Da escritora e psicóloga clínica Karina Picon, “Arte de sentir” usa o desenho livre como caminho para o autoconhecimento (Imagem: Reprodução digital | Boa Nova Editora)

Em uma rotina marcada pelo excesso de estímulos e pelas constantes cobranças, reservar um momento para o silêncio e para olhar para o próprio mundo interior pode ser um importante exercício de autocuidado. É com essa proposta que a escritora e psicóloga clínica Karina Picon apresenta uma obra que utiliza o desenho livre, as cores e os traços como caminhos para estimular a reflexão, a expressão das emoções e o autoconhecimento.

6. Descomplicando a Menopausa

Capa do livro “Descomplicando a Menopausa”, de Waldir Moreno Arevalo: ilustração em tons de vermelho, azul e roxo com a silhueta de uma mulher de perfil sobre uma paisagem de montanhas, ao lado de um termômetro com uma chama e de gotas de suor.
Em “Descomplicando a Menopausa”, o ginecologista Waldir Moreno Arevalo esclarece as mudanças de qualidade de vida no climatério (Imagem: Reprodução digital | Ipê das Letras)

A saúde mental da mulher madura depende da informação. Nesta obra, o especialista em ginecologia e membro da Sociedade Brasileira de Climatério, Waldir Moreno Arevalo, esclarece as mudanças na qualidade de vida no período do climatério. O autor considera o feminino contemporâneo e a ausência de qualidade de vida quando os sintomas não são tratados devido à contraindicação absoluta ou ao medo. Para além da medicina, o ginecologista desperta o olhar para a mulher em sua totalidade.

7. Vícios

Capa do livro “Vícios”, de Dr. Juliano Pimentel: sobre fundo claro estampado com desenhos de cérebros, fotos de um copo de bebida derramado, cigarros em um cinzeiro, um celular, cartas e fichas de baralho, comprimidos e doces.
Em “Vícios”, o Dr. Juliano Pimentel investiga como a busca por alívio imediato pode se transformar em dependência (Imagem: Reprodução digital | Citadel Editora)

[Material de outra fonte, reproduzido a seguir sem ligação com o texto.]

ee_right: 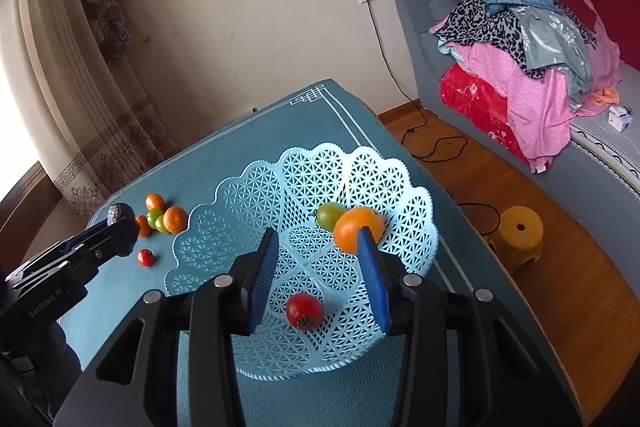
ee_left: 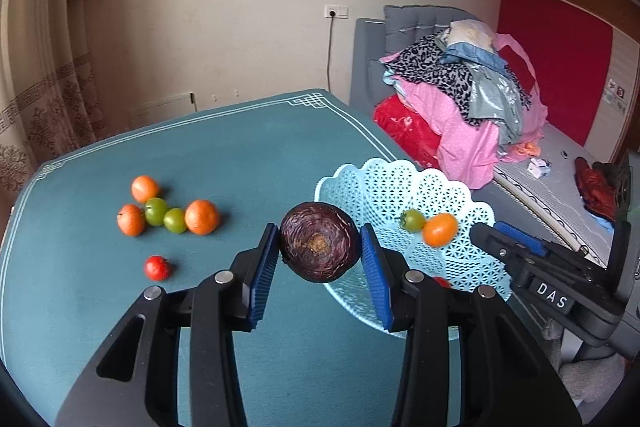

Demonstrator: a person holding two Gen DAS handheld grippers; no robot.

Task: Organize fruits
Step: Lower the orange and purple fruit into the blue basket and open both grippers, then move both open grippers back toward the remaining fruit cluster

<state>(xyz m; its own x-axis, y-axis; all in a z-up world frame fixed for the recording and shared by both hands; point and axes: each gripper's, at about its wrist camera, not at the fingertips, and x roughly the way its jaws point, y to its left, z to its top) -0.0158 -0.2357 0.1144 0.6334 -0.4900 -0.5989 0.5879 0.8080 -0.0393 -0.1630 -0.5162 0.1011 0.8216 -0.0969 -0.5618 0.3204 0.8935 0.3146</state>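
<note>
My left gripper is shut on a dark purple round fruit, held above the teal table beside the pale blue lattice basket. In the right wrist view the same fruit shows at the left gripper's tip. My right gripper hovers open over the basket, with nothing between its pads. An orange lies in the basket just past the right finger, beside a green fruit. A red fruit lies nearer. Three oranges and two green fruits cluster on the table, with a small red fruit nearby.
The basket sits near the table's right edge. Beyond that edge are a wooden floor with a black cable, a yellow stool and a grey bed with piled clothes. Curtains hang at the left.
</note>
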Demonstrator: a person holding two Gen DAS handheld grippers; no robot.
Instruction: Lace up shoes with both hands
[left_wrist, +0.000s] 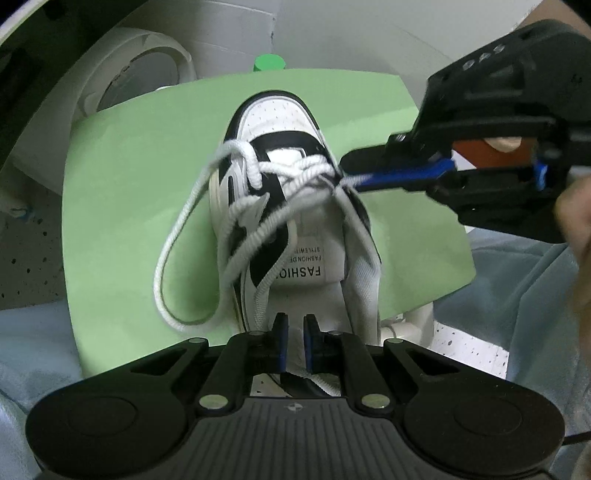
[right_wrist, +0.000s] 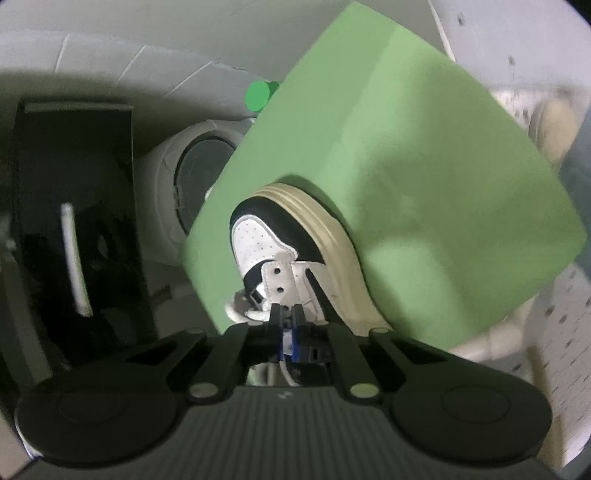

Neste livro, Dr. Juliano Pimentel investiga como a busca por alívio imediato pode se transformar em dependência e afetar a saúde emocional, as relações e a autonomia. Na obra, publicada pela Citadel Editora, o autor aborda ansiedade, isolamento, uso excessivo de telas, jogos e outros comportamentos compulsivos, mostrando como reconhecer padrões destrutivos e buscar mudanças antes que eles se agravem.